■ Task goal
In the listing below, the answer starts at the line that has "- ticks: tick" and stops after the line that has "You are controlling"; please repeat that part exactly and nothing more.

■ Records to process
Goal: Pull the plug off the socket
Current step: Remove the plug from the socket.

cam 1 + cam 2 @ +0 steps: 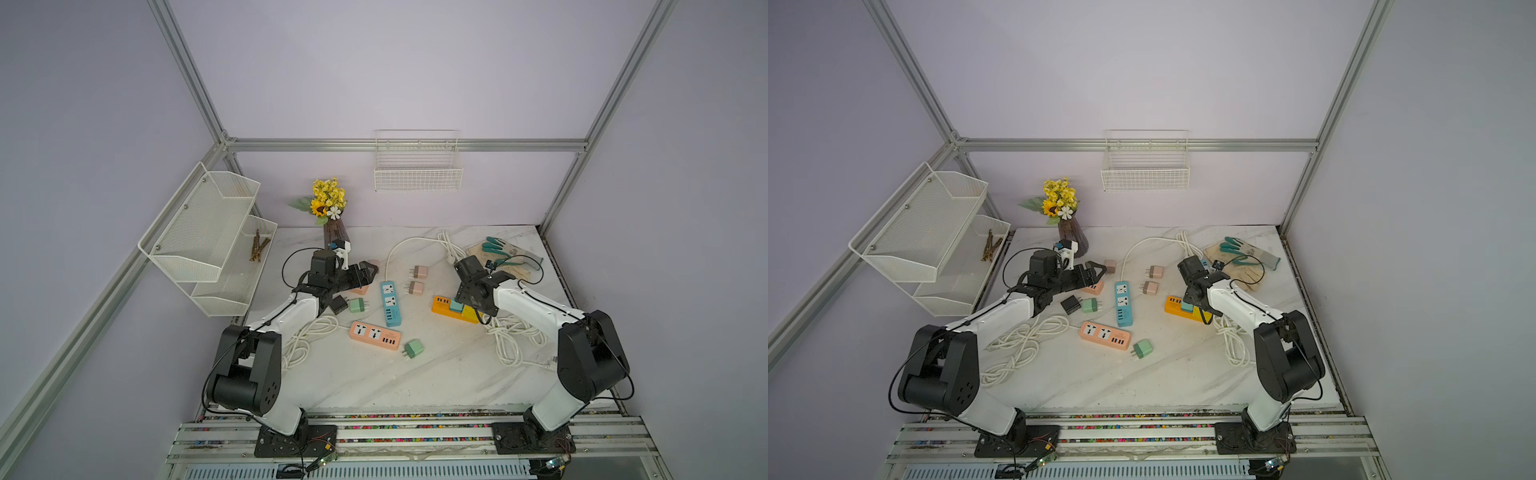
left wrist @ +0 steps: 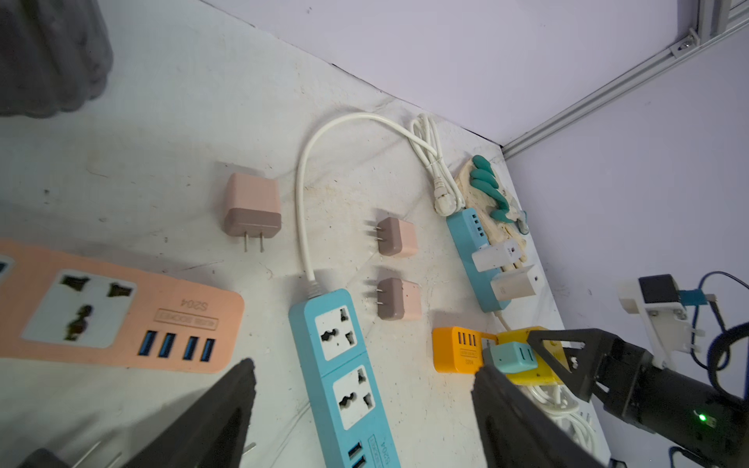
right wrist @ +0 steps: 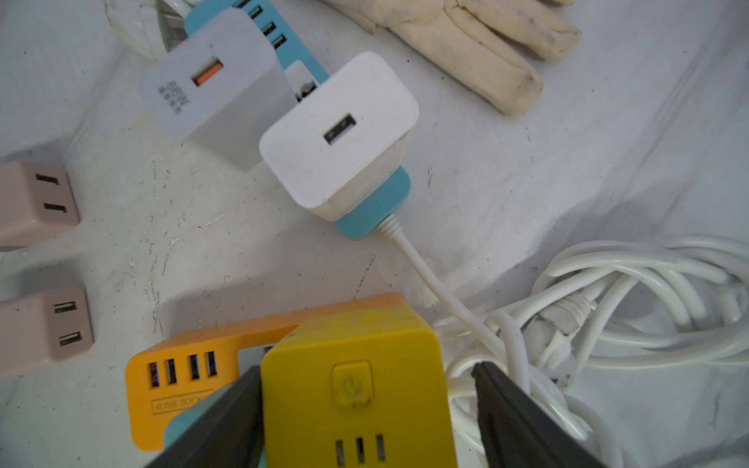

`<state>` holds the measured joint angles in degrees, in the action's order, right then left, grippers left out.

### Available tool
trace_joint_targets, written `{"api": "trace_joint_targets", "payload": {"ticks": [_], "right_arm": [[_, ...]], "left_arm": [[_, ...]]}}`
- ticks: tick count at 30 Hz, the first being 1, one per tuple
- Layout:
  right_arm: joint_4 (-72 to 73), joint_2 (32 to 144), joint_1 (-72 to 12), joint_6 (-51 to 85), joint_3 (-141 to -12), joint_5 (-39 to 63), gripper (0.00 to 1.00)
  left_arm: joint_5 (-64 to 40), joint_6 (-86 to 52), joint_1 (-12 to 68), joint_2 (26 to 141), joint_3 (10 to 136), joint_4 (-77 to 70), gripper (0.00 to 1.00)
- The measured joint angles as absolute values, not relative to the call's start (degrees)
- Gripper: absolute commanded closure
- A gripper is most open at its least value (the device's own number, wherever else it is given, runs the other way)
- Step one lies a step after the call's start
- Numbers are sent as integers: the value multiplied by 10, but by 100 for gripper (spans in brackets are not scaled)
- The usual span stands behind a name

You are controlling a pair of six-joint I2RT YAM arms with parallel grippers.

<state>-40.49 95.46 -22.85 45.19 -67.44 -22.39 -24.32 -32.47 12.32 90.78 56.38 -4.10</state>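
An orange socket strip (image 3: 182, 364) lies at the right of the table (image 1: 442, 305). A yellow cube plug (image 3: 352, 389) and a teal plug (image 2: 510, 356) stand in it. My right gripper (image 3: 367, 370) straddles the yellow plug from above. One finger (image 3: 227, 409) rests against the plug's side, and the other finger (image 3: 514, 413) stands a little clear of it over the white cable, so the gripper is open. My left gripper (image 2: 364, 368) hangs open and empty above the table's left middle (image 1: 371, 272), over the blue strip (image 2: 344, 364).
A second blue strip (image 3: 373, 219) behind the orange one carries two white chargers (image 3: 336, 133). Loose pink plugs (image 2: 397, 237), green plugs (image 1: 413, 348) and a black plug (image 1: 337, 304) lie about. Also here: a pink strip (image 1: 374, 334), cable coils (image 1: 515, 336), gloves (image 1: 507, 257), a flower vase (image 1: 334, 232).
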Motion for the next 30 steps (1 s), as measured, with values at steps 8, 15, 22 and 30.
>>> {"api": "trace_joint_targets", "payload": {"ticks": [8,15,22,30], "right_arm": [[-383,956,-225,432,-663,-203,41],[-382,956,-225,420,-663,-200,56],[-381,955,-225,403,-663,-193,70],[-372,949,-223,380,-656,-177,88]], "left_arm": [[-272,-357,220,955,576,-105,48],[-273,-400,317,1047,636,-170,82],[-283,-425,368,1149,712,-196,100],[-282,-424,368,1209,751,-170,100]]}}
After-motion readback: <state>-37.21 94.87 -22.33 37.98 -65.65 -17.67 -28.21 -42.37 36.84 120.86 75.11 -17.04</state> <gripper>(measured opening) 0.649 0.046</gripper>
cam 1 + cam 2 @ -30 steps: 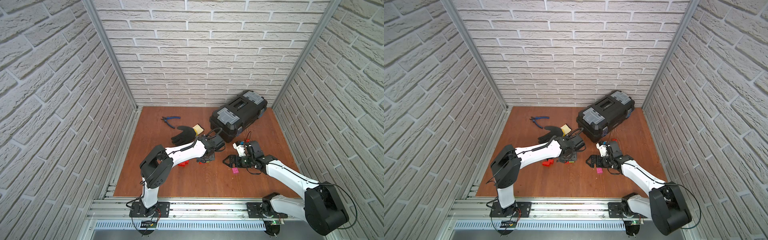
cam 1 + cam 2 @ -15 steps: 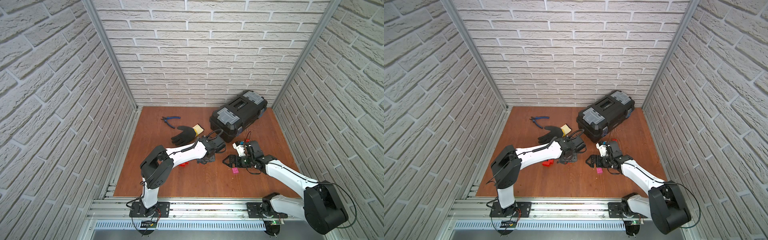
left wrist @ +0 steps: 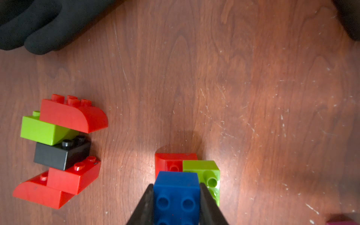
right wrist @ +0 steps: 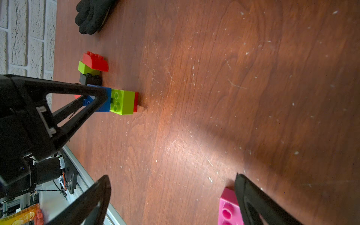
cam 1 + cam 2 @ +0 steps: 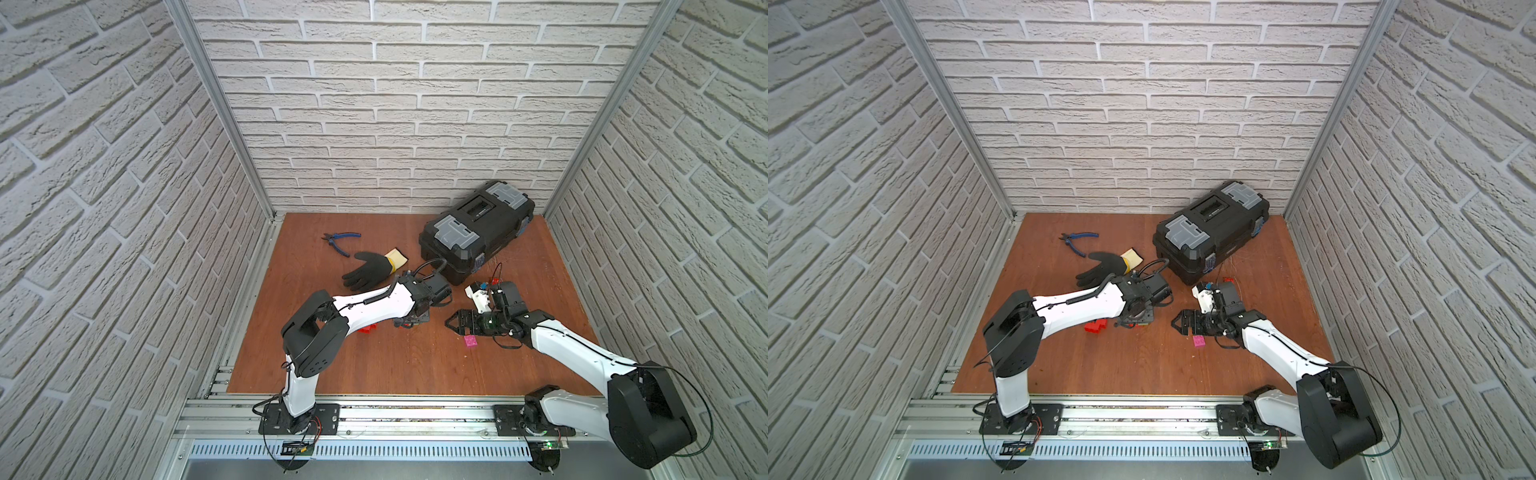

■ Answer space
- ticks: tick count at 30 Hz, the first being 1, one per tuple
- Layout:
  right_arm: joint_4 (-72 to 73), joint_2 (32 to 144), joint_1 (-72 to 12), joint_6 (-51 to 85), joint_3 (-141 to -12), joint_5 (-39 to 63), gripper (0.00 to 1.00)
  left_arm: joint_5 (-64 to 40), joint_6 (-86 to 52), joint_1 (-12 to 68), joint_2 (26 to 141), joint_3 (10 to 136), joint_4 (-77 to 70), gripper (0.00 to 1.00)
- The measured joint angles as absolute values, not relative to the call's start (degrees)
- Gripper: absolute commanded closure
- A gripper is most open at its least value (the device's own number, wherever else it is given, runs the other way)
- Step one lies a step after the call's start
- Numbers are sent as integers: the value multiplied by 10, but by 100 for gripper (spans in brackets are not scaled)
- The usual span stands behind a name

You are controlling a pair of six-joint I2RT YAM arms with parallel grippers.

This exercise is done.